In Episode 3, Abhirup and Adi are back after a couple of weeks away — and the AI world did what it always does: ship an overwhelming number of updates in a tiny amount of time. The core theme of this episode is the frontier-lab “arms race” in coding + tool use, and what that means for builders trying to actually get repeatable work done with agents.
Then, the conversation pivots from models to real-world distribution: Adi’s physical product is unexpectedly popping off on Etsy, and that becomes a springboard into chat-based shopping assistants, trust, and why brands may need to start thinking about “SEO 2.0” (LLM / generative engine optimization).
About Your Hosts
- Abhirup — Co-founder and Head of Innovation at Sainapse (AI customer support).

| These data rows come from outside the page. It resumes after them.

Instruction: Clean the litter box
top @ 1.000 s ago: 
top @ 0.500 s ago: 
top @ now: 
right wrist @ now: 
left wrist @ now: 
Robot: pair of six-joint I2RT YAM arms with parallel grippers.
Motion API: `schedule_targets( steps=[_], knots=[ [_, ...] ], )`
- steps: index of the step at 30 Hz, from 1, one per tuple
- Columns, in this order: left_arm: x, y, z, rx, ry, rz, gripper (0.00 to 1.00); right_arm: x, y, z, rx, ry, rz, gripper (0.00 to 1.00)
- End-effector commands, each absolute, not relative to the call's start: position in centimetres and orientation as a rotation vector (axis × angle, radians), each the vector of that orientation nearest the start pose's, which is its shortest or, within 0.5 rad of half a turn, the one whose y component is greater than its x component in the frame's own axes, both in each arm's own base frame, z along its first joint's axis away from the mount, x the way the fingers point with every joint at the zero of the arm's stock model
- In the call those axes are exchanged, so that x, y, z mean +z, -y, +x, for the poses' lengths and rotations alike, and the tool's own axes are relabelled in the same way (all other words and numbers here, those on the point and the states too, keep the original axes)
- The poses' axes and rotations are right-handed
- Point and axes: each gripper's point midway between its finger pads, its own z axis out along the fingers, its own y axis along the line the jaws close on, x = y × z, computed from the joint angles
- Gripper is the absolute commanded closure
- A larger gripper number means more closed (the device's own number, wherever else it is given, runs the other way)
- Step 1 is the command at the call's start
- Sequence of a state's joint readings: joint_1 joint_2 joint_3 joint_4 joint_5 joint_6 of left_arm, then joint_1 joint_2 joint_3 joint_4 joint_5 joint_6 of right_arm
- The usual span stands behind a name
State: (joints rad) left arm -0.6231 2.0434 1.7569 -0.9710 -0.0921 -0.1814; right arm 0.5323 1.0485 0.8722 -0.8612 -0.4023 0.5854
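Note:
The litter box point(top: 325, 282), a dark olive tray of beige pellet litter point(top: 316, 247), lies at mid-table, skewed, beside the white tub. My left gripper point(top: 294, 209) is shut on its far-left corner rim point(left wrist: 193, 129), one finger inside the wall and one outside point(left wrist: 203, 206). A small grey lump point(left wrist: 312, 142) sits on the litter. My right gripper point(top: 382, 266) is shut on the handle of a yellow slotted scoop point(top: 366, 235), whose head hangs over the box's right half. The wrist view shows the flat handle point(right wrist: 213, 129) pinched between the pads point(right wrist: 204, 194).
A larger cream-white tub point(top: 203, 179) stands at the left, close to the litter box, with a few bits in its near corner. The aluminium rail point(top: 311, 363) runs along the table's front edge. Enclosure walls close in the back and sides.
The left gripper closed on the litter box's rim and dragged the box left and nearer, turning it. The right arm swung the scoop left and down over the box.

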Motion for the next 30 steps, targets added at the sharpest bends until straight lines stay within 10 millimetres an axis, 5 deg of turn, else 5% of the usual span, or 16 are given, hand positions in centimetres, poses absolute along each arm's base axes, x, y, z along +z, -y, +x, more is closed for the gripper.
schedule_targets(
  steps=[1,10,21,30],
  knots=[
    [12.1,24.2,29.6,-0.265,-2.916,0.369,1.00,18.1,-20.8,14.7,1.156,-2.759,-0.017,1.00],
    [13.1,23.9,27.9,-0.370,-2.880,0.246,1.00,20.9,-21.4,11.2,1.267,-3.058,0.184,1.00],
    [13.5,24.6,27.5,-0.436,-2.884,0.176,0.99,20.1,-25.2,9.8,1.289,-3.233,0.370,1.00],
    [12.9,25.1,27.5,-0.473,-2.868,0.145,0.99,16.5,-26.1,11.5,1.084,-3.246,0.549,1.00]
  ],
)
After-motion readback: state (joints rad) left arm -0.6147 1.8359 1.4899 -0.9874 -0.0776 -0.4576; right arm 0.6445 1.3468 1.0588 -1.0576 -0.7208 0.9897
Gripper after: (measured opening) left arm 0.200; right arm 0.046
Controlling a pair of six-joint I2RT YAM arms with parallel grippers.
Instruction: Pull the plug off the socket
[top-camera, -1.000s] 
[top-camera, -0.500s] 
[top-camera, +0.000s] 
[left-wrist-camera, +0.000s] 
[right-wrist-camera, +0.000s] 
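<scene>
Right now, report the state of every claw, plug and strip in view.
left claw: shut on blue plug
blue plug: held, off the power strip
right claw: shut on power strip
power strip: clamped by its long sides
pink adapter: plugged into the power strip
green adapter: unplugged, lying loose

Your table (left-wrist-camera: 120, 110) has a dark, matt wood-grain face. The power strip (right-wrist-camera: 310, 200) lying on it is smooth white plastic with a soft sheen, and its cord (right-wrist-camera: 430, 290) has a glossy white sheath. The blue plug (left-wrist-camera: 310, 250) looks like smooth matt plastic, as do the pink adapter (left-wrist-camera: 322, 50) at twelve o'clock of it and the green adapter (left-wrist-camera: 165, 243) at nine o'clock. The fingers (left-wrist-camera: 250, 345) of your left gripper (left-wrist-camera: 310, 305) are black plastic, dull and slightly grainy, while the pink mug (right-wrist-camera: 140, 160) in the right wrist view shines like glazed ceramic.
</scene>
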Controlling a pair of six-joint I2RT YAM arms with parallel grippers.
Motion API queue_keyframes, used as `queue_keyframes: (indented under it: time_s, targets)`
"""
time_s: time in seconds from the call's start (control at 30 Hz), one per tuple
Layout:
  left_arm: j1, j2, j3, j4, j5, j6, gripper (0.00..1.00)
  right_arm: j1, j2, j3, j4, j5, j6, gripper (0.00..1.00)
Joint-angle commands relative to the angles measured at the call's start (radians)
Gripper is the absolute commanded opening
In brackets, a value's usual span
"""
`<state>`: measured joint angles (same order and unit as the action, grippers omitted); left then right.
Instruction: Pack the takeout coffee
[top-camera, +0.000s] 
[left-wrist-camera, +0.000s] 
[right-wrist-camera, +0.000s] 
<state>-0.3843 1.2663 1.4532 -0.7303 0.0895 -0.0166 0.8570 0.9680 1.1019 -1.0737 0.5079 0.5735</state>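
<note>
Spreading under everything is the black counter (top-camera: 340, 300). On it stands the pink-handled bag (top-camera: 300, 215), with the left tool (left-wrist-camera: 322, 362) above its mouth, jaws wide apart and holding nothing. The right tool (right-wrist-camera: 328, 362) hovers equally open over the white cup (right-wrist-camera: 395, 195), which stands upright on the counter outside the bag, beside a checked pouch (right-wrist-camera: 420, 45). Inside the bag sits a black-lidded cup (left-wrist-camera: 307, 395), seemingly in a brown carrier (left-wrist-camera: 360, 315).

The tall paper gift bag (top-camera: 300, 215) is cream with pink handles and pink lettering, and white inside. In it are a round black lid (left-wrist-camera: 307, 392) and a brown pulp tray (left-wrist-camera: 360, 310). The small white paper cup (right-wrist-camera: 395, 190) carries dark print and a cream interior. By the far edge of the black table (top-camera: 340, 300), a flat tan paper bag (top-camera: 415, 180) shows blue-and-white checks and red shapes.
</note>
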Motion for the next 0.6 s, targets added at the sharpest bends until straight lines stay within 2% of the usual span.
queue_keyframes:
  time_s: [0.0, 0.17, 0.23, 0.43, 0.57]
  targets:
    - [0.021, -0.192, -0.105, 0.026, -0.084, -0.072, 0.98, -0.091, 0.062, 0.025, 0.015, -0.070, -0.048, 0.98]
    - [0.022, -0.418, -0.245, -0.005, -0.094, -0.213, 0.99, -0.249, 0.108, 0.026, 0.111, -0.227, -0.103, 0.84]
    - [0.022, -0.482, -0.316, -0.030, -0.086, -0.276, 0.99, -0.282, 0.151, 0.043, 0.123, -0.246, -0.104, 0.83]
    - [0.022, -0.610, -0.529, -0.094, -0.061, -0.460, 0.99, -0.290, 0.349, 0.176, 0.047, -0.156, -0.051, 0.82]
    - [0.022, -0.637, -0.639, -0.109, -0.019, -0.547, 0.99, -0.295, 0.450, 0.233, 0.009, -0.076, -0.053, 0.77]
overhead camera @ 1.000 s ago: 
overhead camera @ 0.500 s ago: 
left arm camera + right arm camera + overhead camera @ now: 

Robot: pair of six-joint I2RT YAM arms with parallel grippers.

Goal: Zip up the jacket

Based in SF.
- Adi — Builder and product person shipping new projects (including ModelMe). Based in SF.
Lab Wars are heating up: coding models, tool search, and the future of shopping
December 11, 2025
TL;DR
- The frontier labs all shipped new heavy-hitters (Gemini 3, Claude Opus 4.5, GPT‑5.1), and the battlefield is coding + tool use.
- “Long-running” agentic work is the new bar: not just writing code, but refactoring, testing, iterating, and staying coherent for hours (or longer).
- Tooling is becoming the differentiator: MCPs and tool catalogs are exploding, and context gets eaten alive if you don’t manage tools properly.
- Ilya Sutskever’s big thesis: we may be shifting from the age of scaling to an age of research, where new ideas matter as much as raw compute.
- Commerce is getting “chat-first”: ChatGPT and Perplexity are pushing shopping assistants, which changes how brands get discovered — and increases the incentive to “optimize for LLMs.”
- Side quest: Etsy’s discovery engine is insanely effective if you hit the right niche, and it raises the question: what happens when shopping moves from scrolling → chatting?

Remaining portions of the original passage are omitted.